Learning goal conditioned control in the real world is a challenging open problem in robotics. Reinforcement learning systems have the potential to learn autonomously via trial-and-error, but in practice the costs of manual reward design, ensuring safe exploration, and hyperparameter tuning are often enough to preclude real world deployment. Imitation learning approaches, on the other hand, offer a simple way to learn control in the real world, but typically require costly curated demonstration data and lack a mechanism for continuous improvement.

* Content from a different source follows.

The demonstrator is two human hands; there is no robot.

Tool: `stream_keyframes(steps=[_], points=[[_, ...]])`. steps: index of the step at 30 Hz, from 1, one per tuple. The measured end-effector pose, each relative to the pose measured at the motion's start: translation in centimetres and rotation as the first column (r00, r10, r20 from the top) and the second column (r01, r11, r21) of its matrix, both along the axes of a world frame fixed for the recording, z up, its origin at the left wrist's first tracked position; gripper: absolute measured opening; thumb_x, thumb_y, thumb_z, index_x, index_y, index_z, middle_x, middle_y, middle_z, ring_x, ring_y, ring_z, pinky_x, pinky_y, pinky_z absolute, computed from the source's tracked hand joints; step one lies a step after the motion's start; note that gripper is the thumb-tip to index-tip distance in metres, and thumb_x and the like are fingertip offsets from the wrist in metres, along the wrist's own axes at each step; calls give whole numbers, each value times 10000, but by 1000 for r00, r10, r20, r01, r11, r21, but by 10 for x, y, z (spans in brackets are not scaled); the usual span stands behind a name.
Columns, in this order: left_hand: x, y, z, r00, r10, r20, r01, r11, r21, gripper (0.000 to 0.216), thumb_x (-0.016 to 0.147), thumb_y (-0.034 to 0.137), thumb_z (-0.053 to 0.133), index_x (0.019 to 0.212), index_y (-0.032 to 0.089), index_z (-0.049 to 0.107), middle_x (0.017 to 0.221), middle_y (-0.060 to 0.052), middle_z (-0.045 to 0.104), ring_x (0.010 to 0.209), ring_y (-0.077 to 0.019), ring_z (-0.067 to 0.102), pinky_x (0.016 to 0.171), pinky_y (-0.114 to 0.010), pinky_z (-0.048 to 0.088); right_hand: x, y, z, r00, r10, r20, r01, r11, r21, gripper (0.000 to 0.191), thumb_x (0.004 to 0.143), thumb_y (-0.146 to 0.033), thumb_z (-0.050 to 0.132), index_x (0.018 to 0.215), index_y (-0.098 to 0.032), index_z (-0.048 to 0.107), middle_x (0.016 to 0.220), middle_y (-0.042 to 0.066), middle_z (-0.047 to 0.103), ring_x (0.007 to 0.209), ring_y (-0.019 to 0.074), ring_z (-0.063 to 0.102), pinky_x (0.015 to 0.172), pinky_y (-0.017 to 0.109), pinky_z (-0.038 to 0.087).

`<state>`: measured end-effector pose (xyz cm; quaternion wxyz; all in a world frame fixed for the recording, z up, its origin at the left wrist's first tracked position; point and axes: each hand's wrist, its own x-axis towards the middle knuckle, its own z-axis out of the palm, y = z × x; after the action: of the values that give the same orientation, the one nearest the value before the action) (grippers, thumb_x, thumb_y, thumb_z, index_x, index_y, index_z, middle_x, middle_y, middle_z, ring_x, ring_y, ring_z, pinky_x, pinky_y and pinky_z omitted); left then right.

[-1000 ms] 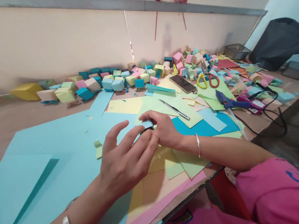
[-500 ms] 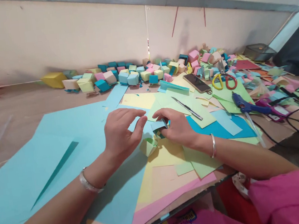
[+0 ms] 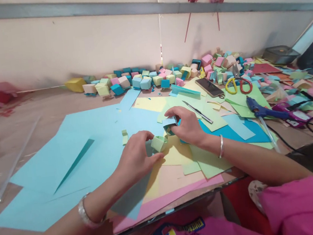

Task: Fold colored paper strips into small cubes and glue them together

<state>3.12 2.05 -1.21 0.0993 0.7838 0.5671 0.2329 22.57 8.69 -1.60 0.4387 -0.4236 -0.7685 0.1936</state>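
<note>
Wooden counter (image 3: pixel 18 122) against a pale wall, strewn with coloured paper; seen from the head view only.

Near the middle, over a large light-blue paper sheet (image 3: pixel 92 147) and yellow and pink sheets: left hand (image 3: pixel 138 159) curled, fingertips closed on a small light-green folded paper piece (image 3: pixel 157 143) just off the sheets. Just beside it, right hand (image 3: pixel 187 127) pinched shut around a small light-blue folded paper piece (image 3: pixel 170 122), thumb beneath, fingers over the top.

Judged as mid-assembly: two folded pieces brought close, apparently not yet joined. Calls next for lining up open edges and a steady pinch on both.

Green piece boxy, no clear long axis, one corner turned toward the right hand. Blue piece wider than tall, long axis roughly left to right, free end facing the green one; finer folds hidden by fingers.

Behind the hands: silver craft knife (image 3: pixel 199 111), dark smartphone (image 3: pixel 211 87), yellow-and-red-handled scissors (image 3: pixel 234 84), blue glue gun (image 3: pixel 260 109), and a row of small coloured paper cubes (image 3: pixel 141 82) along the wall.
</note>
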Motion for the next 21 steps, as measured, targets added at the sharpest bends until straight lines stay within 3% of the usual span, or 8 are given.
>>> stream_keyframes(steps=[4,9,16,21], points=[[6,-9,-2,985,23,170,-18,999,-32,248,740,234,676,949,201,546,960,-56,673,777,-203,663,680,-369,552,1,-4,-4,1000,8,-30,-7,999,33,323,639,-41,508,893,-212,607,912,33,652,857,202,584,759,327,465],[16,-14,-4,855,-3,519,83,988,-132,214,768,177,626,940,209,504,916,-41,680,854,-196,702,737,-353,600,5,-4,-10,999,14,-42,-10,996,87,336,648,-28,488,914,-202,600,931,54,643,876,212,578,779,335,463],[30,-22,-2,757,73,650,155,945,-287,256,766,218,646,955,203,473,931,-48,654,908,-234,694,708,-351,591,3,-6,-13,999,38,-2,-37,986,160,362,627,-18,474,928,-191,578,949,67,619,941,223,560,834,351,463],[25,-20,-6,707,81,702,199,931,-308,303,774,238,672,967,210,440,854,15,600,772,-151,653,697,-295,549,-2,-11,-13,998,41,56,-54,969,240,381,643,-13,465,971,-173,573,974,91,606,973,236,555,848,362,471]])
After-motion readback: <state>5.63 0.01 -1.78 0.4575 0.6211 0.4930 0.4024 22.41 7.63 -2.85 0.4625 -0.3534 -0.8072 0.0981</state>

Recently, iterative imitation techniques have been shown to learn goal directed control from undirected demonstration data, and improve continuously via self-supervised goal reaching, but results thus far have been limited to simulated environments. . In this work, we present evidence that iterative imitation learning can scale to goal-directed behavior on a real robot in a dynamic setting: high speed, precision table tennis (e.g. "land the ball on this particular target"). We find that this approach offers a straightforward way to do continuous on-robot learning, without complexities such as reward design or sim-to-real transfer. It is also scalable — sample efficient enough to train on a physical robot in just a few hours. In real world evaluations, we find that the resulting policy can perform on par or better than amateur humans (with players sampled randomly from a robotics lab) at the task of returning the ball to specific targets on the table. Finally, we analyze the effect of an initial undirected bootstrap dataset size on performance, finding that a modest amount of unstructured demonstration data provided up-front drastically speeds up the convergence of a general purpose goal-reaching policy.

Motivation

Imitation Learning (IL) provides a simple and stable approach to learning robot behavior, but requires access to demonstrations. Collecting expert demonstrations of precise goal targeting in such a high speed setting, say from teleoperation or kinesthetic teaching is a complex engineering problem.  Attempting to learn precise table tennis by trial and error using reinforcement learning (RL) is a similarly difficult proposition. It is sample inefficient and the random exploration that is typical at the beginning stages of RL may damage the robot. High-frequency control also results in long horizon episodes. These are among the biggest challenges facing current deep RL techniques. While many recent RL approaches successfully learn in simulation, then transfer to the real world, doing so in this setting remains difficult especially considering the requirement of precise, dynamic control. Here we restrict our focus to learning a hard dynamic problem directly on a physical robot without involving the complexities of sim-to-real transfer.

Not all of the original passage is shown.